The present document defines a new element 'updates' in the DIMS namespace to link secondary streams of updates to a 
scene. This element has an implicit "simple duration" of 'indefinite'. The synchronization attributes defined in [1] 
subclause 12.6 can be used with this element. 

NOTE: lsr:updateSource defined in subclause 6.8.59 of [3] is a superset of this element. 

Attribute definitions: 

All timing attributes defined in [1] subclause 16.2.7 are defined for this element, except the "fill" attribute. 

The attributes clipBegin and clipEnd defined in subclauses. 4. 2. 5, and syncReference defined in subclause 5.4.2.7, are 
defined for this element. 

xlink:href= "<iri>" 

An IRI reference to an update document or a DIMS stream/file, this attribute specifies the location of the stream 
of updates. In the absence of this attribute, this element does not have any effect. This attribute is not animatable 
and not inheritable. 

5.4.2.7 Synchronization of Media Streams 

lsr:syncReference = "<iri>" 

The elements video, audio, and animation from SVG, and 'updates' from the present document, may have the attribute 
lsr:syncRef from subclause 6.8.8.2 of [3], with the associated synchronization behaviour. This attribute holds a 
reference to the stream or media element whose clock acts as a clock reference for the stream referred to by this 
element. This attribute is not animatable and not inheritable. 

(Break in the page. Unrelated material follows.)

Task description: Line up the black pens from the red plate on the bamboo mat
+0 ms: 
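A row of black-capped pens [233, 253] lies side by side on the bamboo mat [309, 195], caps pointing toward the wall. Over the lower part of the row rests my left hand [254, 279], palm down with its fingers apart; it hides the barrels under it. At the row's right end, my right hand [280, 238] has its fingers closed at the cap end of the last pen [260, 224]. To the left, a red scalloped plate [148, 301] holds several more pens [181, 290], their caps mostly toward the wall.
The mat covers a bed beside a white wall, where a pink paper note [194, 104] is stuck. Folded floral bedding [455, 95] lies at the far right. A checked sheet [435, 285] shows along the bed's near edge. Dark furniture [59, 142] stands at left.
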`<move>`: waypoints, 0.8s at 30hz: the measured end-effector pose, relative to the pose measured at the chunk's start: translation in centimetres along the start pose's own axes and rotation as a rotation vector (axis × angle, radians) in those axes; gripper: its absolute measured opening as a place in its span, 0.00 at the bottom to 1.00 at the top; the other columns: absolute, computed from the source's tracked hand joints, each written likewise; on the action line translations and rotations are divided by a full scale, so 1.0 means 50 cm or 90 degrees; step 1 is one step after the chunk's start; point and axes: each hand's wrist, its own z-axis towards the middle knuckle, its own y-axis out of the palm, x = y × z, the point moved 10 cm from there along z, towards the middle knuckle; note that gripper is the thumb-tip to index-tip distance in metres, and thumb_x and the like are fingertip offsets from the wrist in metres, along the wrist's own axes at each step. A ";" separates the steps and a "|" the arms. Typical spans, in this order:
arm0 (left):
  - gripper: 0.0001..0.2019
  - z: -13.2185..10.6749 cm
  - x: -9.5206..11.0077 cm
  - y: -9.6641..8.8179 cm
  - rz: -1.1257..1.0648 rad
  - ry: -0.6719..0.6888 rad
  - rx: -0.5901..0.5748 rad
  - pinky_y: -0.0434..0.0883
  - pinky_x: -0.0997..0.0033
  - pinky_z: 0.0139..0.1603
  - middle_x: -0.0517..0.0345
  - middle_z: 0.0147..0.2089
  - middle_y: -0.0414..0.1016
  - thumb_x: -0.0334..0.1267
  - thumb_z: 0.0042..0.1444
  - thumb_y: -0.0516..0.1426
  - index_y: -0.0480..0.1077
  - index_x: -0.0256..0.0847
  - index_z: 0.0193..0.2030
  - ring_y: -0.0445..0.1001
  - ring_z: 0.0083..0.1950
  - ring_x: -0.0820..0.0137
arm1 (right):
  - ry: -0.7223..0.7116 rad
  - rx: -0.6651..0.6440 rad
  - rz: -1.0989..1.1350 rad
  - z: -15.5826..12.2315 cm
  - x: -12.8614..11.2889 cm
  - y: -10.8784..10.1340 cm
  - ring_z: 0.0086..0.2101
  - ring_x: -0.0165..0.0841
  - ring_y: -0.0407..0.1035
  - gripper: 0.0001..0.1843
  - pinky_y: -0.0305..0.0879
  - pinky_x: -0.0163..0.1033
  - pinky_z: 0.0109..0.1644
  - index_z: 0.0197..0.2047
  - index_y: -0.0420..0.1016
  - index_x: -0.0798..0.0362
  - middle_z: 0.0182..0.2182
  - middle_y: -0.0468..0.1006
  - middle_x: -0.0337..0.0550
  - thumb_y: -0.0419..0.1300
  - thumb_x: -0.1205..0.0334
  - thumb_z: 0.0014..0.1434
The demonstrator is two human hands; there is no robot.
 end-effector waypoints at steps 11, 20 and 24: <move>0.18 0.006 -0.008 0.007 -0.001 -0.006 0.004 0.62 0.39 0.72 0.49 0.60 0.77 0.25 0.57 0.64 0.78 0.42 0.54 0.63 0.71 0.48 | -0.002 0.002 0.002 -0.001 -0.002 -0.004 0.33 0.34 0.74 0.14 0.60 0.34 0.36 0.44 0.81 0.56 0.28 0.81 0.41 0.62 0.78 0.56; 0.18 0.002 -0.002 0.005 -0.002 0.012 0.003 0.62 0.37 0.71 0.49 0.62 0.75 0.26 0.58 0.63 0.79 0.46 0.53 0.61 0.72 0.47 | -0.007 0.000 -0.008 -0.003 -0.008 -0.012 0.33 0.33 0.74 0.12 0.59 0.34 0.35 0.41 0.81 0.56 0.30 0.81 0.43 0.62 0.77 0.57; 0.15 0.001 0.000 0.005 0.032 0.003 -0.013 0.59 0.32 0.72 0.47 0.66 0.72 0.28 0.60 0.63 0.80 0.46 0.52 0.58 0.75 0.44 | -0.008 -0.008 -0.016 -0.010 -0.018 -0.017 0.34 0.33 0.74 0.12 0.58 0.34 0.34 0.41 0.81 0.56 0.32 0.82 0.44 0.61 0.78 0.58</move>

5.4.2.8 Screen orientation 

Two events and two feature strings are defined that make it possible for scenes to adapt to the screen layout. The events 
are defined in subclause 6.1.3. 

Whenever the terminal detects a change of orientation, angle, or screen size, one of these two events is dispatched. A 
portrait event is dispatched if the screen is taller than it is wide, and a landscape event is dispatched if the screen is 
wider than it is tall. It is the responsibility of the system below the scene to orient the screen buffer to user; the DIMS 
Scene author does not do this. 

The angle between the long (primary) axis of the screen and vertical is reported in degrees in screenAngle, to the best of 
the terminal's capability. This angle is measured clockwise from vertical (see diagram) and would normally be close to 
or 180 in portrait events, and close to 90 or 270 in landscape events.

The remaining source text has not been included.